Pra que serve a literatura infantil
Quando as pessoas descobrem que trabalhamos com literatura infantil – somos livreiros e escritores – não é raro que, mais cedo ou mais tarde, nos peçam dicas de leitura. E também não é raro que esses pedidos venham com um viés que acende um alerta, do tipo: “Qual livro é bom para meu filho que está fazendo xixi na cama?”, ou “Minha filha está mordendo todo mundo na escola; tem algum livro para ela parar com isso?”.
Nós entendemos essa preocupação, mas é preciso esclarecer: os livos infantis não são manuais de operações de crianças. Não existe – ou não deveria existir – um livro para ensinar a não morder, ou um livro para não fazer xixi na cama.
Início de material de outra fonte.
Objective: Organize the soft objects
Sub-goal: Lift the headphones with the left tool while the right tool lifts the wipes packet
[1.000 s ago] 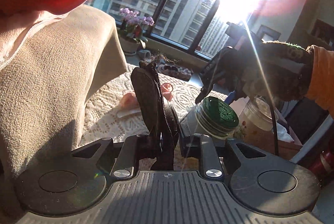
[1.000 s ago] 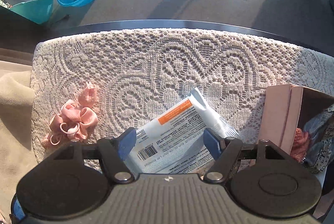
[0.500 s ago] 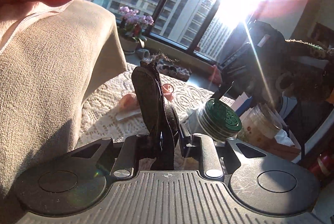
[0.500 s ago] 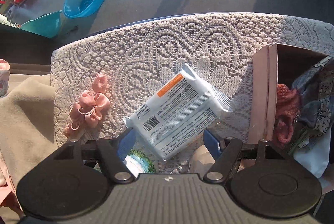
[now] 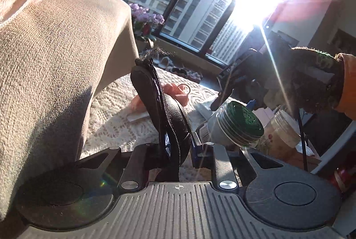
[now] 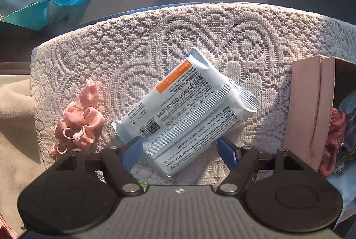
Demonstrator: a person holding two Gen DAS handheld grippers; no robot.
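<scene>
I judge the sorting partly done. The pink cardboard box (image 6: 311, 112) at the right edge of the lace tablecloth (image 6: 178, 38) already has soft things in it: a reddish knitted piece (image 6: 334, 141) and some grey fabric show through its open side. Still out on the cloth are the white wet-wipes pack (image 6: 184, 114), lying diagonally in the middle, and the pink ribbon scrunchie (image 6: 77, 123), well to its left near the cloth's edge. A third item is in my grip but not yet put away.

My left gripper (image 5: 175, 150) is clamped on a black zippered pouch (image 5: 162, 109), which stands upright out of the closed fingers, zipper edge toward the camera. That gripper points roughly level across the table toward the sunlit window, with a beige blanket (image 5: 55, 72) close on its left and a green-lidded jar (image 5: 233, 125) just ahead on its right.

My right gripper (image 6: 180, 150) looks steeply down at the table from above. Its blue fingers (image 6: 133, 150) are spread wide, one on each side of the near end of the wipes pack, and hold nothing; I cannot tell whether they touch the pack. From the left camera I see the gloved right hand (image 5: 300, 78) holding that gripper raised over the jar.
</scene>
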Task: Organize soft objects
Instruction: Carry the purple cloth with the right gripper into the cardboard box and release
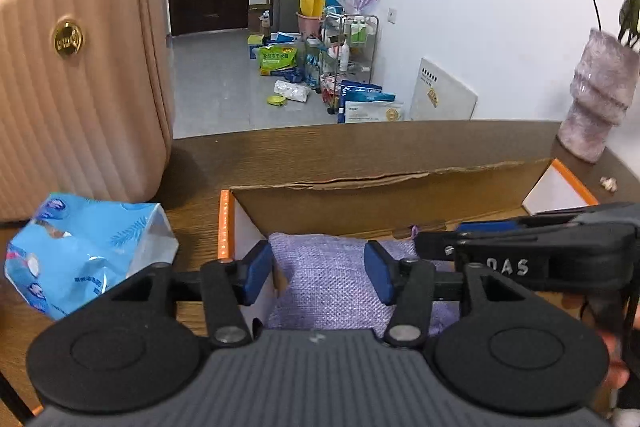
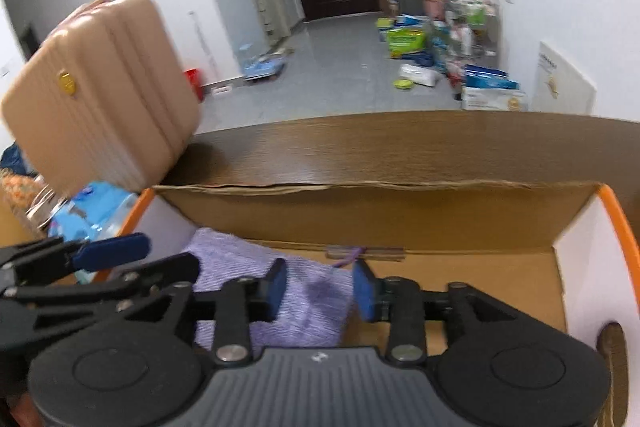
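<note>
My left gripper and my right gripper both hover over the open brown cardboard box with orange-edged white end flaps, which stands on the dark wood-grain table. Both sets of blue-padded fingers stand partly open. The lilac woven fabric pouch lies below them on the box floor, at its left end; no pad presses on it, so I hold nothing.

Status, as judged from the present layout: one soft object, the pouch, is placed inside the box. The rest of the box floor, toward its right end, is bare.

Outstanding: the crumpled blue plastic tissue pack lies on the table just beside the left end flap, outside the box. It appears soft and is the likely next item. The ribbed pink hard-shell case stands behind it; whether it belongs to the task I cannot tell.
</note>
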Tool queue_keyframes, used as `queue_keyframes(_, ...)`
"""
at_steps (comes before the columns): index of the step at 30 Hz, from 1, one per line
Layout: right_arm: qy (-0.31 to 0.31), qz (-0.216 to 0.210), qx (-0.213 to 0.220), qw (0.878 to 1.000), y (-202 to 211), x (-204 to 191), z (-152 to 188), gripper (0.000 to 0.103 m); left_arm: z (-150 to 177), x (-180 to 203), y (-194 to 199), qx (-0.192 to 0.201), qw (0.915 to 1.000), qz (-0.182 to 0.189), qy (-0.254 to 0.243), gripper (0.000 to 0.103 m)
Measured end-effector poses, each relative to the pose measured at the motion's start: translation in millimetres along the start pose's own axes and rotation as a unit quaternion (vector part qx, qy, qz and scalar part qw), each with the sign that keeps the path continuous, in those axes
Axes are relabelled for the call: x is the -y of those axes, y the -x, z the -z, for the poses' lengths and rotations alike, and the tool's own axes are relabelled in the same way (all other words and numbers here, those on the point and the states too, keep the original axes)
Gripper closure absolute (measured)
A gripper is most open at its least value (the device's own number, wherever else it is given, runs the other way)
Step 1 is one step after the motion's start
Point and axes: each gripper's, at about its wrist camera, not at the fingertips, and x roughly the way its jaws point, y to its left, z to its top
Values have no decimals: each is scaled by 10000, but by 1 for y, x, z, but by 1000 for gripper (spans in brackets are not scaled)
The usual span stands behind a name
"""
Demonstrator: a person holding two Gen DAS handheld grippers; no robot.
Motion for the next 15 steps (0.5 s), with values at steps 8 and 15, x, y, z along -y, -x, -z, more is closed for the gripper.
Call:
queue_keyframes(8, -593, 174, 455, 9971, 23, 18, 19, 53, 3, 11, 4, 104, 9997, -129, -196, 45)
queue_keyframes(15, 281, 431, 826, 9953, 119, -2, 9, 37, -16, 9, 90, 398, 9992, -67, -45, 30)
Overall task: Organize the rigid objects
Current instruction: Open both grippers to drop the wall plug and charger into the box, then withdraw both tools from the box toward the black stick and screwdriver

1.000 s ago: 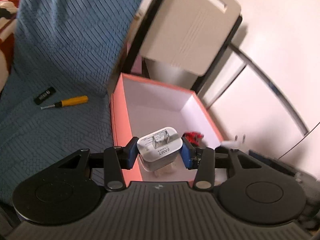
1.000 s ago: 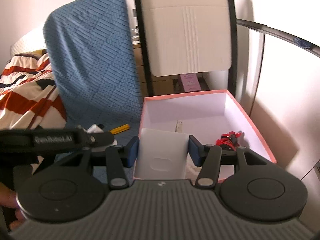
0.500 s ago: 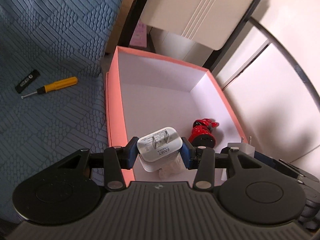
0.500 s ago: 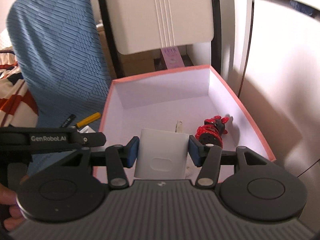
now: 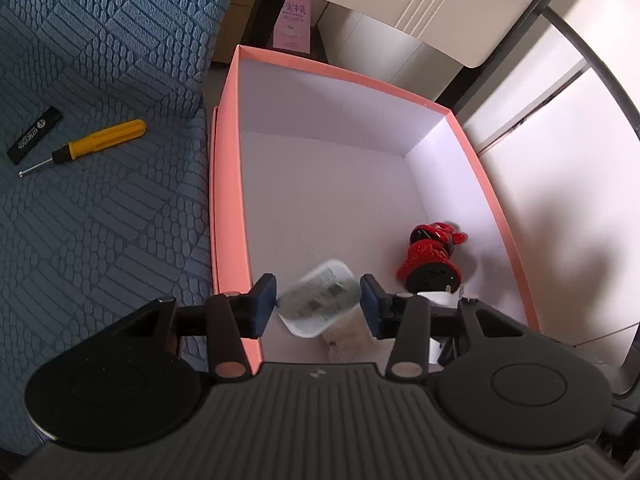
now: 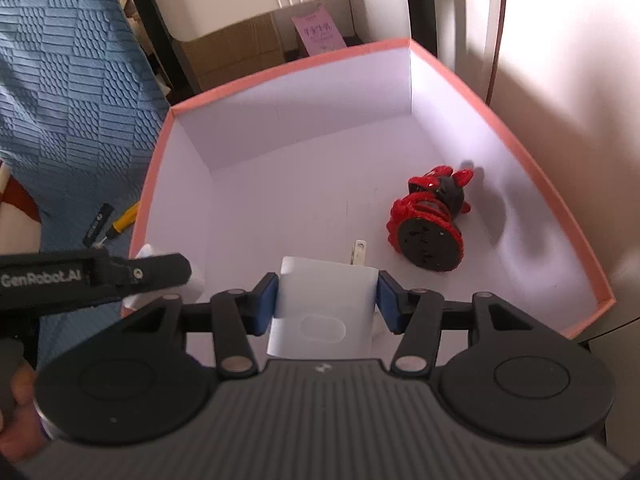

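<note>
Left gripper [image 5: 318,303] is standing open, blurred white charger [image 5: 318,304] loose between pads over pink box [image 5: 226,184]. Right gripper [image 6: 327,301] is clamping white plug adapter [image 6: 326,308]; "GenRobot.AI" legible on the left tool.

The left gripper [image 5: 319,302] hung over the near end of a pink box [image 5: 224,184], its jaws apart. A white charger [image 5: 316,304], blurred and tilted, lay between the blue pads [image 5: 262,304] with a gap on each side. A red figure [image 5: 430,256] lay near the box's right wall. On the blue cover [image 5: 100,220] to the left lay a yellow screwdriver [image 5: 100,140] and, just beside it, a black stick [image 5: 35,140].
</note>
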`<state>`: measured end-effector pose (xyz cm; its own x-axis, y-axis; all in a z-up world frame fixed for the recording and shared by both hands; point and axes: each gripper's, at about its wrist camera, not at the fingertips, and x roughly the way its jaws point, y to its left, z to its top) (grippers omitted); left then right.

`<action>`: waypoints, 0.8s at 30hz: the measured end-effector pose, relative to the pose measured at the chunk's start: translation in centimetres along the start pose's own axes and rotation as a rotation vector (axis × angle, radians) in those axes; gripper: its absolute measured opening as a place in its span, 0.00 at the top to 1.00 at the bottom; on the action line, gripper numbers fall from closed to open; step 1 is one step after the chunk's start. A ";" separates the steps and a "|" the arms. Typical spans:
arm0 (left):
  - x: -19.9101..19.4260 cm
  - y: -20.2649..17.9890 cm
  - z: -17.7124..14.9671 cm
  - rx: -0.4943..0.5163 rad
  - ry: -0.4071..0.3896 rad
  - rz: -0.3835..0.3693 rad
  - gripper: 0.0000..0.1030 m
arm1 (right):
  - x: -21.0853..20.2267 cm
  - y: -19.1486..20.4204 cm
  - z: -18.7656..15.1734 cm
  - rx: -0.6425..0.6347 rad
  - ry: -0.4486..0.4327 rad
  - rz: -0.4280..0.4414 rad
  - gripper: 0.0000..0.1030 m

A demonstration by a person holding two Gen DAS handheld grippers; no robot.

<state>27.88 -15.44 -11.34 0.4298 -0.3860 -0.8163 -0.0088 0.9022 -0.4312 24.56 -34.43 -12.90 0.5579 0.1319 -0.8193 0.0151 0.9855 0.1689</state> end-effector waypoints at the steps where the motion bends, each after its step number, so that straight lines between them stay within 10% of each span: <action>1: 0.1 0.0 0.1 0.002 0.004 -0.005 0.49 | 0.3 0.0 0.1 0.000 0.008 -0.003 0.46; 24: -6.7 -1.1 -0.9 0.016 -0.143 0.005 0.38 | -3.8 2.4 0.3 -0.026 -0.059 0.044 0.45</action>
<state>24.21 -14.00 -5.74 0.5538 -0.3516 -0.7548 0.0032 0.9074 -0.4203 22.70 -32.61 -9.24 0.6056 0.1695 -0.7775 -0.0318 0.9814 0.1891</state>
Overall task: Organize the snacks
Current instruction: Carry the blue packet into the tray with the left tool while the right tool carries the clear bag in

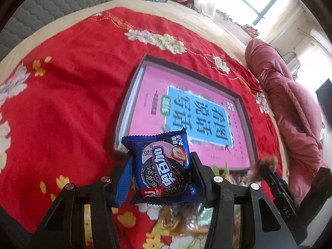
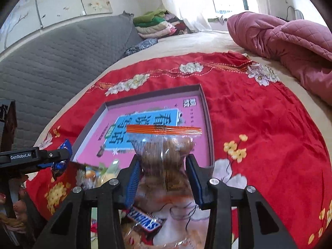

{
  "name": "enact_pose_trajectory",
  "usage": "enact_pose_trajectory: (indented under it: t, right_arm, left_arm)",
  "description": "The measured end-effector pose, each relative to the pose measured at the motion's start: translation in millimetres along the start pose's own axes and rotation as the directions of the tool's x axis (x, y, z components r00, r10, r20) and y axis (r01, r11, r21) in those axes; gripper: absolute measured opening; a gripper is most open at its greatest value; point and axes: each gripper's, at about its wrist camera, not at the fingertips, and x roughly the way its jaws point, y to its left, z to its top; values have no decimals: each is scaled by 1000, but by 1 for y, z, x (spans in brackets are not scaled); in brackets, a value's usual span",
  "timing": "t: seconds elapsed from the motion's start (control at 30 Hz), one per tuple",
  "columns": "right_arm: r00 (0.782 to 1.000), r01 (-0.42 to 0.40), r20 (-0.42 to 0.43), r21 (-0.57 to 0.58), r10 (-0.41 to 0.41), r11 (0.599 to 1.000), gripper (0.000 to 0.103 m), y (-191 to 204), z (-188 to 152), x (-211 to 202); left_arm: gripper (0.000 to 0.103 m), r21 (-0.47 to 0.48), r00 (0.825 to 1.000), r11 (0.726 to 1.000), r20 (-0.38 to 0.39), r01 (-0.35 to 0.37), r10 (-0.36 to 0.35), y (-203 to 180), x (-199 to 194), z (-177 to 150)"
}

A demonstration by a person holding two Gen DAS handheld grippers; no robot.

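The left gripper (image 1: 159, 178) was clamped on a blue cookie packet (image 1: 164, 166), held upright above the red flowered bedspread (image 1: 68, 108), just at the near edge of a shallow grey tray (image 1: 247, 122) with a pink book (image 1: 149, 95) lying inside it. The right gripper (image 2: 164, 178) pinched a clear zip bag (image 2: 166, 155) with an orange seal and brown snacks inside, lifted over the tray's near side. Beneath it on the bedspread lay a Snickers bar (image 2: 145, 217) and other wrapped snacks (image 2: 101, 174). A pink quilt (image 2: 290, 45) was bunched beyond.
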Motion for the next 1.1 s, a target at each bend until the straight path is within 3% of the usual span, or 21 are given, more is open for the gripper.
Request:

Essencialmente, o livro infantil deve contar uma história e, sim, essas situações podem ser apresentadas na narrativa, mas não podemos atribuir a mudança do comportamento de forma mecânica e cartesiana à leitura de um livro.
A literatura, de modo geral, não pode nem deve ser puramente utilitarista. Não lemos livros para aprender modelos de comportamento. A leitura deve nos permitir elaborar, refletir e extrapolar o texto para a realidade em que vivemos e para nós mesmos, como indivíduos. A literatura, sobretudo a ficção, nos permite viver outras vidas, experimentar outros sentidos. Isso vale para adultos e para crianças, claro.
O livro infantil, no fim das contas, serve para um monte de coisas. Serve para entreter, para ampliar a visão de mundo, para estimular experiências estéticas, introduzir ao mundo das artes plásticas (falaremos sobre isso no futuro aqui no blog), para promover o sentimento de pertencimento e para introduzir problemáticas atuais (algumas universais), como questões de gênero, racismo e noções plurais de família, por exemplo. Mas não podemos atribuir à literatura infantil o papel de moldar a cabecinha dos nossos pequenos.
Mais do que uma ferramenta, o livro é um produto cultural, uma obra artística, tão múltiplo como deve ser. Não podemos subestimar a capacidade das crianças de compreender tais obras e tirar delas suas próprias conclusões. E, o mais importante de tudo, precisamos estar abertos para conversar com eles a respeito dessas conclusões.